- TASK GOAL -
The lines to return are those below that contain the word "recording".

- EXERCISE MATERIAL -
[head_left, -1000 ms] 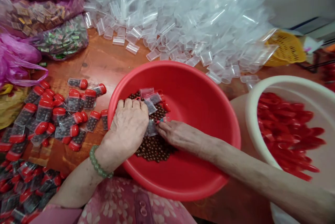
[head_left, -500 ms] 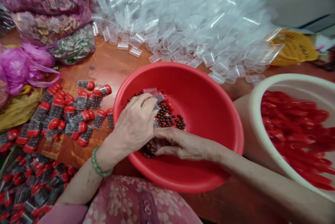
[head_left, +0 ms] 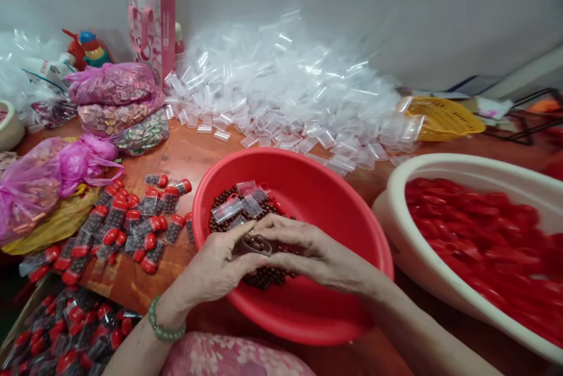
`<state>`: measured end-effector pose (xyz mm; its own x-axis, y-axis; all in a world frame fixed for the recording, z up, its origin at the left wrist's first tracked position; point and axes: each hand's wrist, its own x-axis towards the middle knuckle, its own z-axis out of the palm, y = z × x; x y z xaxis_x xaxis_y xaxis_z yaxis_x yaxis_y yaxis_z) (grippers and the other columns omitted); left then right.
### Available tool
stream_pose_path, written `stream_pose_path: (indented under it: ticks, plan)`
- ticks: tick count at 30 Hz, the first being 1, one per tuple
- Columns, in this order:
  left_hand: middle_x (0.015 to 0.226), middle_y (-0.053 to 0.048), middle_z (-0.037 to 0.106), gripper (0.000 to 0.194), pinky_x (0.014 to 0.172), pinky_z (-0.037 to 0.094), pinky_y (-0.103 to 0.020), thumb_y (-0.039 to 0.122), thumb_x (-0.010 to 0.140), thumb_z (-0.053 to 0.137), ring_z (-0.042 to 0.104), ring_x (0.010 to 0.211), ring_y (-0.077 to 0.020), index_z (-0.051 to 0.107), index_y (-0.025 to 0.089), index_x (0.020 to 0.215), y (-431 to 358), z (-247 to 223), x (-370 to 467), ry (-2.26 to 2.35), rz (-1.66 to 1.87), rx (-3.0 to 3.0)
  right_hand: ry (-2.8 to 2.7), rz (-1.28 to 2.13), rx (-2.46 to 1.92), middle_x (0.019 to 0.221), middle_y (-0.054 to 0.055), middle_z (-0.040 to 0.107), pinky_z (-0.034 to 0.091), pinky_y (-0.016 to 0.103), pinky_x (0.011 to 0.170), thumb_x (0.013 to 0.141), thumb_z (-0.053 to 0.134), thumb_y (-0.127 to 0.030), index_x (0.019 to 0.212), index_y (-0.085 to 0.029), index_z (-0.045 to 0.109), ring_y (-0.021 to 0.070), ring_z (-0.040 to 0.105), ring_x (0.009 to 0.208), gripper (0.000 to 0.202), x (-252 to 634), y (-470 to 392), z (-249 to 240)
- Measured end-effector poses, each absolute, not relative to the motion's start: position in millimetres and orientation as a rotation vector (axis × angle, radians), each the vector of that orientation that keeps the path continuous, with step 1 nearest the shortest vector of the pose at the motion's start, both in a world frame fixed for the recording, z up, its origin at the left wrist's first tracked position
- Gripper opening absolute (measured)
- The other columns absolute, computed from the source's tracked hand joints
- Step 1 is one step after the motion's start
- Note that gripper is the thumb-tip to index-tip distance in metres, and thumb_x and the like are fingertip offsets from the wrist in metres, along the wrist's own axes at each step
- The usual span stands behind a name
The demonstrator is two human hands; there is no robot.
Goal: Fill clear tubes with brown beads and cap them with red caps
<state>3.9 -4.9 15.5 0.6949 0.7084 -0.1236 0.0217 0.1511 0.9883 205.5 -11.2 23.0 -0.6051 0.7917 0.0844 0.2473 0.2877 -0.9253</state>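
Over a red basin [head_left: 352, 212], my left hand [head_left: 215, 264] and my right hand [head_left: 312, 247] meet around a small clear tube [head_left: 256, 244] filled with brown beads. Fingers and thumbs of both hands press its sides, and its open end faces up towards me. Loose brown beads [head_left: 268, 276] lie in the basin beneath and around the hands. Several clear empty tubes [head_left: 227, 210] rest on the beads beyond my left hand, with a few small red pieces [head_left: 278, 206] beside them.
Clear tubes [head_left: 285, 94] are heaped at the back. A cream tub [head_left: 398, 188] of red caps stands right, a yellow basket [head_left: 444, 118] behind it. Filled red-capped tubes [head_left: 116, 212] lie left, with more in a box [head_left: 74, 329] below. Pink bags [head_left: 114, 85] sit back left.
My left hand has drawn back from the beads and turned, and the bead-filled tube now shows between both hands. The view has tilted up, showing more wall.
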Motion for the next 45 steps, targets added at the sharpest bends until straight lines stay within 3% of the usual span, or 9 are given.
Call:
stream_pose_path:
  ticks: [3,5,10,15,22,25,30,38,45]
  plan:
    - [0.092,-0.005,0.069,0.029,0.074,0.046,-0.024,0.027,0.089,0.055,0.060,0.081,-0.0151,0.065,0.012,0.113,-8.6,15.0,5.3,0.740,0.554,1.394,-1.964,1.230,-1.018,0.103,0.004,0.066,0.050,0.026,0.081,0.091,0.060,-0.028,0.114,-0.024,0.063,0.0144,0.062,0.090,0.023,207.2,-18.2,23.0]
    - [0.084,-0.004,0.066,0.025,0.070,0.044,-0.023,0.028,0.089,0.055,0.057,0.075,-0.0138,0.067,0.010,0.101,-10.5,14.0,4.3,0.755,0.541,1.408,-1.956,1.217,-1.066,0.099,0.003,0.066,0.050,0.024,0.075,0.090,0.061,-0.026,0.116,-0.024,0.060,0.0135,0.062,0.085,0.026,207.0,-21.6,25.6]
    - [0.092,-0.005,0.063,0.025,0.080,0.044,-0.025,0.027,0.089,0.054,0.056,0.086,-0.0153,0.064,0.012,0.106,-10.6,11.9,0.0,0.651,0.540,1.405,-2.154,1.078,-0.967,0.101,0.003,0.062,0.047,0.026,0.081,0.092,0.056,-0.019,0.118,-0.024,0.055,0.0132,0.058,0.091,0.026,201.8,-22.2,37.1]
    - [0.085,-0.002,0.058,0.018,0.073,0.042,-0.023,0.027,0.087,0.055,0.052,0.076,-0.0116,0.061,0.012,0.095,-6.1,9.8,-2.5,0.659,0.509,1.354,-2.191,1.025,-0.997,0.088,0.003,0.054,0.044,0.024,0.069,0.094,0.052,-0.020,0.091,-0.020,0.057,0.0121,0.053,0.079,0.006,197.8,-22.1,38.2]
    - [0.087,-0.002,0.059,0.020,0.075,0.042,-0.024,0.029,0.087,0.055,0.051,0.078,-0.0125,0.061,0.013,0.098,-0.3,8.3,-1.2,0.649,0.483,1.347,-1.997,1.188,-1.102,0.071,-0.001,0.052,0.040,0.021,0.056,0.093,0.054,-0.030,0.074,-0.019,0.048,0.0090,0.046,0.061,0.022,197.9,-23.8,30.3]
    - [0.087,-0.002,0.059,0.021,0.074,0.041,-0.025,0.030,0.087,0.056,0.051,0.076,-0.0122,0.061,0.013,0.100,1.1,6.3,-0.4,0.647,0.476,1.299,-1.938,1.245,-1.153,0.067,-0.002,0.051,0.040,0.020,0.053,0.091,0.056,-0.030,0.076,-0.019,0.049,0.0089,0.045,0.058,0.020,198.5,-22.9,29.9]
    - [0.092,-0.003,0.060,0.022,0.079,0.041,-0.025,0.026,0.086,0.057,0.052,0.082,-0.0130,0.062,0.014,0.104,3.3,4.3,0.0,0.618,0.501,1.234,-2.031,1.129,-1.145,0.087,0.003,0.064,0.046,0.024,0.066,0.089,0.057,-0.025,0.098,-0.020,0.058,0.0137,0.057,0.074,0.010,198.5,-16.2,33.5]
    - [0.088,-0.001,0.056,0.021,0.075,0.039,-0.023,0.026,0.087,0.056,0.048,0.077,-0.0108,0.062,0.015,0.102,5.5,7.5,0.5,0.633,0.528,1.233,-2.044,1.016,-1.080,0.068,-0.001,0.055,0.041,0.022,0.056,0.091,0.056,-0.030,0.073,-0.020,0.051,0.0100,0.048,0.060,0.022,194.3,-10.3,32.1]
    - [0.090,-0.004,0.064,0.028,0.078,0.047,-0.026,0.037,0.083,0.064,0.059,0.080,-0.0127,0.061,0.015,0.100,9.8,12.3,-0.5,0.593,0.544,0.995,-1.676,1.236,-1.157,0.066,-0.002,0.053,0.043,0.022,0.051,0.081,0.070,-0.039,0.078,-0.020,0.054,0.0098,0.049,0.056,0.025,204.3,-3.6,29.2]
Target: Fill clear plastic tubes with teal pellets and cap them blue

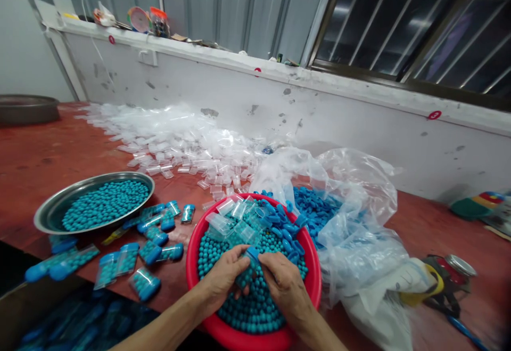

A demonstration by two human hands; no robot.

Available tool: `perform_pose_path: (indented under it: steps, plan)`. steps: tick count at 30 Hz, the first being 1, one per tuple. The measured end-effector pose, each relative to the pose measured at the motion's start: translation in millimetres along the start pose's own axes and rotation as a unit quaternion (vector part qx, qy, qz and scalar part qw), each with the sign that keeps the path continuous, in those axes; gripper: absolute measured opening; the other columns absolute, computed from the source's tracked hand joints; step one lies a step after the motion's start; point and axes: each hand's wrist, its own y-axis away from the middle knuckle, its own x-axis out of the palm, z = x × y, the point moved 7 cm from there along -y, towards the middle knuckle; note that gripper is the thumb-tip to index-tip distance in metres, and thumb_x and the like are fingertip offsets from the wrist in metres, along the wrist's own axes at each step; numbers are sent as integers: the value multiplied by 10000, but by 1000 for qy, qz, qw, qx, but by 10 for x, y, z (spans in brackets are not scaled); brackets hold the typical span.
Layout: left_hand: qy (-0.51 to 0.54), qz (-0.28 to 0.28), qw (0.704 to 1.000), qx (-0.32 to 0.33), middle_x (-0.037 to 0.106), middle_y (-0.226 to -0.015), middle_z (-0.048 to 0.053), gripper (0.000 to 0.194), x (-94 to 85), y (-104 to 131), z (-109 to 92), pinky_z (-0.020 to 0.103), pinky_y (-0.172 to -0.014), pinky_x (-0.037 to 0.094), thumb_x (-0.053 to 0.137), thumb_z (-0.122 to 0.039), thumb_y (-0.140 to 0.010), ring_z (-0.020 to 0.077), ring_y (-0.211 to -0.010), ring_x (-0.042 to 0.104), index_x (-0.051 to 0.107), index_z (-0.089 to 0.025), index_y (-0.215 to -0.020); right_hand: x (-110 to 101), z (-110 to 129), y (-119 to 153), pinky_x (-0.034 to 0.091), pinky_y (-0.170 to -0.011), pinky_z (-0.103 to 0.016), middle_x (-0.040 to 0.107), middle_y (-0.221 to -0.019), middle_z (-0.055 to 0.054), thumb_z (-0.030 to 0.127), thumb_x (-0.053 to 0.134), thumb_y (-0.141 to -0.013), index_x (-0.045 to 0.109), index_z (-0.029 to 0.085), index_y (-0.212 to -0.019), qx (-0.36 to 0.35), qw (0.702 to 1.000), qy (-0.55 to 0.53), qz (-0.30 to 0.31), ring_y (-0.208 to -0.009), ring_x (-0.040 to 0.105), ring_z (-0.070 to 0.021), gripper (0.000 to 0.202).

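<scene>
My left hand (222,279) is closed round a small clear container (248,275) of blue beads, above the red basin (193,255). On top of the container sits a blue cap (252,253), with the thumb and fingers of my right hand (286,283) pressed against its right side. Whether the cap is fully seated I cannot tell. Under both hands the basin holds many blue beads (255,316). Clear empty containers (223,223) and loose blue caps (288,234) lie on top of the beads, toward the back.
Filled, capped containers (128,258) lie left of the basin, by a metal bowl (43,215) of beads. Clear containers (187,138) are heaped behind. A plastic bag (355,218) of blue caps stands at right. Below the table's left edge, a box (24,300) holds more filled containers.
</scene>
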Motion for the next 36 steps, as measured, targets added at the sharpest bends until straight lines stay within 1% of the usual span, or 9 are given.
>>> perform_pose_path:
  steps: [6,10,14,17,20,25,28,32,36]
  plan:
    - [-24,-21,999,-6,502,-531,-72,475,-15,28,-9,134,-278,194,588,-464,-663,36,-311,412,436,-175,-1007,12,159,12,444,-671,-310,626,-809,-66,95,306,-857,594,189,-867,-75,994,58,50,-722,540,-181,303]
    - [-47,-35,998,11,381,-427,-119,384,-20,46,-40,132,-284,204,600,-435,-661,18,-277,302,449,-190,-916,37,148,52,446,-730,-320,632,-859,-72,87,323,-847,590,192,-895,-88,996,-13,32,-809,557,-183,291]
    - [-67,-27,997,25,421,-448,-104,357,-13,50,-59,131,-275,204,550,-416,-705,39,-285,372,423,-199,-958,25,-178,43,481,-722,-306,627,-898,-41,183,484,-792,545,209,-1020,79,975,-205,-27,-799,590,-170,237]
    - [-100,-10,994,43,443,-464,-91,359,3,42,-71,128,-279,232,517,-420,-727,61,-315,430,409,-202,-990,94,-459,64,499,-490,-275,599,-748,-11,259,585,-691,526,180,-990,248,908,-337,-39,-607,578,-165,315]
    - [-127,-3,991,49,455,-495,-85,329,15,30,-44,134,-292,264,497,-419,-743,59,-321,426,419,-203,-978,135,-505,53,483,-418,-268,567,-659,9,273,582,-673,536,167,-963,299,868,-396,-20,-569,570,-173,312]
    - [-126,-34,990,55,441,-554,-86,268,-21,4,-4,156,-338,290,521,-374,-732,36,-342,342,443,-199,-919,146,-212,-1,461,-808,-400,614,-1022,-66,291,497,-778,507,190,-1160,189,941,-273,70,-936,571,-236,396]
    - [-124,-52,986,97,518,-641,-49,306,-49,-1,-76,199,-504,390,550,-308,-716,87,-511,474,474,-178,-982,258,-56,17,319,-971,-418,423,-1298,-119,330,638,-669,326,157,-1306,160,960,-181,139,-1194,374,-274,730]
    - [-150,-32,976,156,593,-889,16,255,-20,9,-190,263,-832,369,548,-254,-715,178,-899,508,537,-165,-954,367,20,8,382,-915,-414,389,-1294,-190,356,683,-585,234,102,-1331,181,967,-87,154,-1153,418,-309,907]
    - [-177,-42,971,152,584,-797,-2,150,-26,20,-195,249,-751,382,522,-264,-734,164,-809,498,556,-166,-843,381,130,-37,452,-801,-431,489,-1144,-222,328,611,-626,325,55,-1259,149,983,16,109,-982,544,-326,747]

- REPLY TO THE EXERCISE -
`<state>`: measured end-effector pose (xyz mm; its own x-axis, y-axis; all in a world frame fixed for the recording, z up, its origin at the left wrist's first tracked position; point and axes: each hand's wrist, its own x-axis towards the middle knuckle, its own z-axis out of the palm, y = z × x; x y z xaxis_x xaxis_y xaxis_z yaxis_x yaxis_y yaxis_z) (grippers and the other columns omitted); left then right.
- Measured end-effector poses, each absolute, not relative to the motion's start: position in millimetres and orientation as a rotation vector (axis × angle, radians), each the vector of that orientation that keeps the path continuous, with step 1 nearest the shortest vector of the pose at the motion's start, both in a world frame fixed for the recording, z up, its origin at the left wrist's first tracked position

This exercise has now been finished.